* _INSTRUCTIONS FOR THE TASK_: Up to and including the line with "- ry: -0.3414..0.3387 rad", restate the material below word for word, beginning with its first line.

* _AVAILABLE DATA_:

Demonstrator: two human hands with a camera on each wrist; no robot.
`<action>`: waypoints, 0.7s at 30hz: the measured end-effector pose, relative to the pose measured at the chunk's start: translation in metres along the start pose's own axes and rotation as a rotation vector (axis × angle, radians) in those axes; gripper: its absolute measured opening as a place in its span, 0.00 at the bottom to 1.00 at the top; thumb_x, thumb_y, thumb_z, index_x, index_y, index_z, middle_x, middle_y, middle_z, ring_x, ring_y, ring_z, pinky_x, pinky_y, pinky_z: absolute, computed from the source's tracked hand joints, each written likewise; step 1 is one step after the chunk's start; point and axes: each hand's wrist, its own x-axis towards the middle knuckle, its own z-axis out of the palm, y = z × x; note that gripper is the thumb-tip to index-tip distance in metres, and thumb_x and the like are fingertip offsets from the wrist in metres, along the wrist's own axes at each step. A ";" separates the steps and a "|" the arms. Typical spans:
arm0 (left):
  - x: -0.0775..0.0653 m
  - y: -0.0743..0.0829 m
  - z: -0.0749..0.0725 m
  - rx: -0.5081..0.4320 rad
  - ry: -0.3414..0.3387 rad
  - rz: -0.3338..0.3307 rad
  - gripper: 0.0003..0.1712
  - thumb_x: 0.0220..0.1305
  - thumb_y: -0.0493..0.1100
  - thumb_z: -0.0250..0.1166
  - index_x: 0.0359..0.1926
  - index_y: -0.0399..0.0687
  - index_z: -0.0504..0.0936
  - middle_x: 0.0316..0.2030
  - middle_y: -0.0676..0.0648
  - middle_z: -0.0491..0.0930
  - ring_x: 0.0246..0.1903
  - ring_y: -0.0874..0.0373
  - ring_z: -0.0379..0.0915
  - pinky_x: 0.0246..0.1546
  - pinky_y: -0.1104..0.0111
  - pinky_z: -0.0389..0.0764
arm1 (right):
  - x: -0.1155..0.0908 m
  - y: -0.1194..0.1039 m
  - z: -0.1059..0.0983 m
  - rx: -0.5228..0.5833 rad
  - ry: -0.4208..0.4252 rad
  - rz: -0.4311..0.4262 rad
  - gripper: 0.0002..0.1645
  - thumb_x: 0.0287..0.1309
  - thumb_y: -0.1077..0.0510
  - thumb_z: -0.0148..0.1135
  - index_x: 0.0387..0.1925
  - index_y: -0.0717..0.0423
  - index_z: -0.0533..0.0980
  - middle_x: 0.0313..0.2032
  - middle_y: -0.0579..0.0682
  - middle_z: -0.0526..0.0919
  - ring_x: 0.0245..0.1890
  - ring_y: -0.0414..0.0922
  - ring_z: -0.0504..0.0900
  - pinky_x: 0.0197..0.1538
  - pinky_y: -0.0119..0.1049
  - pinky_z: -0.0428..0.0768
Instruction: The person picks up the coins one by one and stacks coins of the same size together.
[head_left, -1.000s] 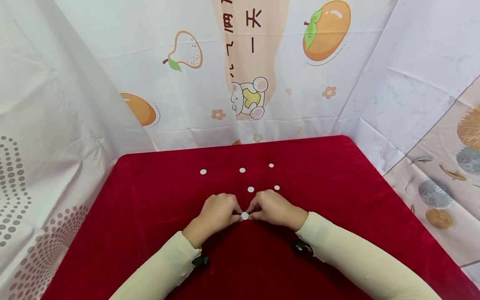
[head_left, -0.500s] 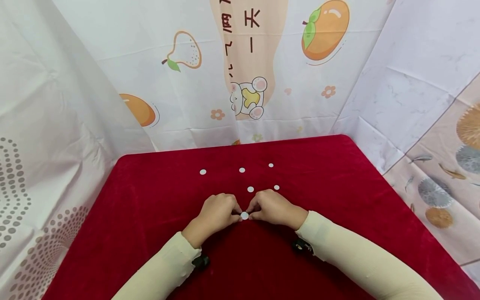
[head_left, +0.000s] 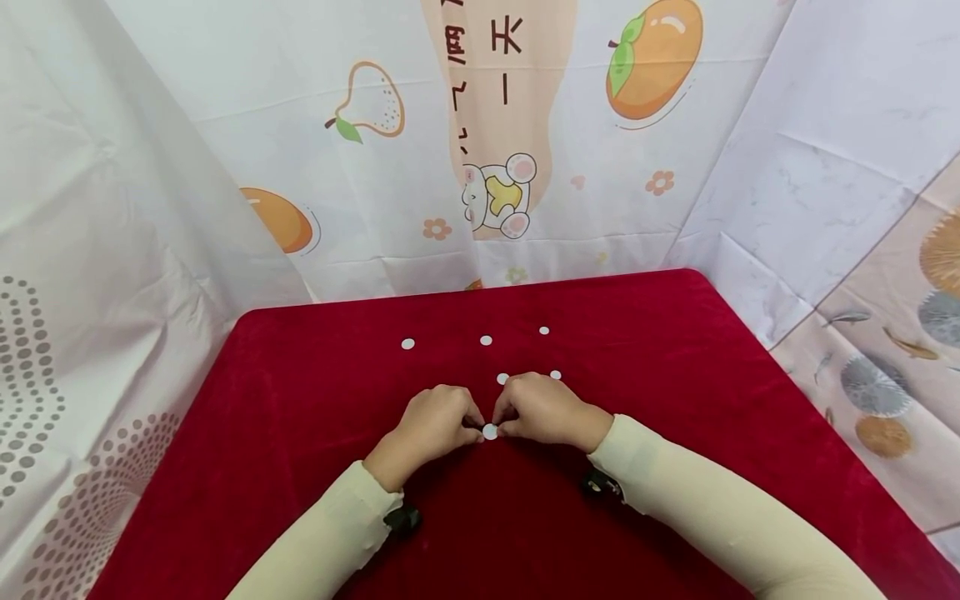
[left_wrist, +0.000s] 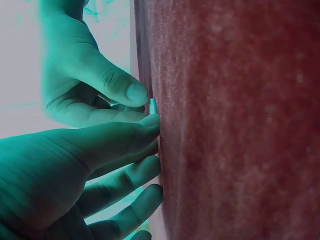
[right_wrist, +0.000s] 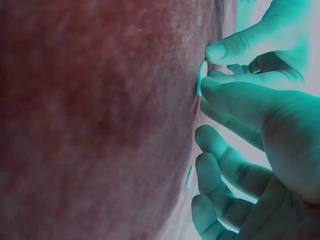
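Note:
A small white disc (head_left: pixel 490 432) lies between my two hands on the red cloth. My left hand (head_left: pixel 437 422) pinches its left edge with thumb and forefinger. From the opposite side, my right hand (head_left: pixel 542 408) pinches the right edge. The left wrist view shows the disc (left_wrist: pixel 153 106) nearly edge-on, with the left thumb (left_wrist: pixel 149 121) against it. In the right wrist view the disc (right_wrist: pixel 202 77) stands out beside the right thumb (right_wrist: pixel 209 86), and the other right fingers are loosely bent. Fingertips hide parts of its rim.
Several more white discs lie farther back on the red-covered table (head_left: pixel 300 417), such as one at the far left (head_left: pixel 408 343). Another disc (head_left: pixel 502 379) is partly covered by the right hand. Printed curtains (head_left: pixel 375 208) hang behind and at both sides.
My right hand has risen slightly and shifted a little left, so its knuckles now overlap a disc behind. The left hand and the disc between the hands look nearly still.

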 end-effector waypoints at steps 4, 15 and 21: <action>0.000 -0.001 -0.003 0.006 -0.001 -0.002 0.06 0.53 0.48 0.82 0.34 0.63 0.94 0.34 0.63 0.89 0.32 0.67 0.81 0.31 0.68 0.80 | 0.003 -0.002 -0.001 -0.035 0.013 -0.010 0.04 0.55 0.55 0.78 0.33 0.40 0.91 0.31 0.34 0.86 0.37 0.36 0.81 0.44 0.33 0.80; 0.000 -0.011 -0.013 -0.032 0.027 -0.064 0.06 0.55 0.48 0.81 0.36 0.63 0.95 0.33 0.62 0.89 0.28 0.67 0.77 0.29 0.67 0.78 | 0.015 -0.006 -0.004 -0.056 0.020 0.007 0.05 0.56 0.57 0.76 0.34 0.40 0.90 0.34 0.37 0.85 0.38 0.36 0.80 0.43 0.33 0.81; 0.003 -0.019 -0.019 -0.057 0.050 -0.148 0.07 0.56 0.48 0.80 0.38 0.62 0.94 0.37 0.60 0.89 0.33 0.64 0.79 0.33 0.65 0.81 | 0.026 -0.008 -0.006 -0.072 0.041 0.047 0.03 0.57 0.54 0.76 0.33 0.39 0.90 0.35 0.36 0.85 0.38 0.36 0.81 0.39 0.34 0.81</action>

* _TASK RESULT_:
Demonstrator: two human hands with a camera on each wrist; no robot.
`<action>`: waypoints, 0.7s at 30hz: the measured end-effector pose, relative to the pose measured at the chunk's start: translation in metres along the start pose's own axes and rotation as a rotation vector (axis × angle, radians) in those axes; gripper: its absolute measured opening as a place in its span, 0.00 at the bottom to 1.00 at the top; thumb_x, thumb_y, thumb_z, index_x, index_y, index_z, middle_x, middle_y, middle_z, ring_x, ring_y, ring_z, pinky_x, pinky_y, pinky_z: absolute, computed from the source's tracked hand joints, each written likewise; step 1 is one step after the chunk's start; point and axes: each hand's wrist, its own x-axis towards the middle knuckle, its own z-axis out of the palm, y = z × x; note that gripper is the thumb-tip to index-tip distance in metres, and thumb_x and the like are fingertip offsets from the wrist in metres, along the wrist's own axes at each step. A ";" separates the steps and a "|" the arms. Typical spans:
arm0 (left):
  - x: -0.0775..0.0653 m
  - y: -0.0743..0.0829 m
  - z: -0.0749..0.0725 m
  - rx: -0.5081..0.4320 rad
  - ry: -0.3414..0.3387 rad

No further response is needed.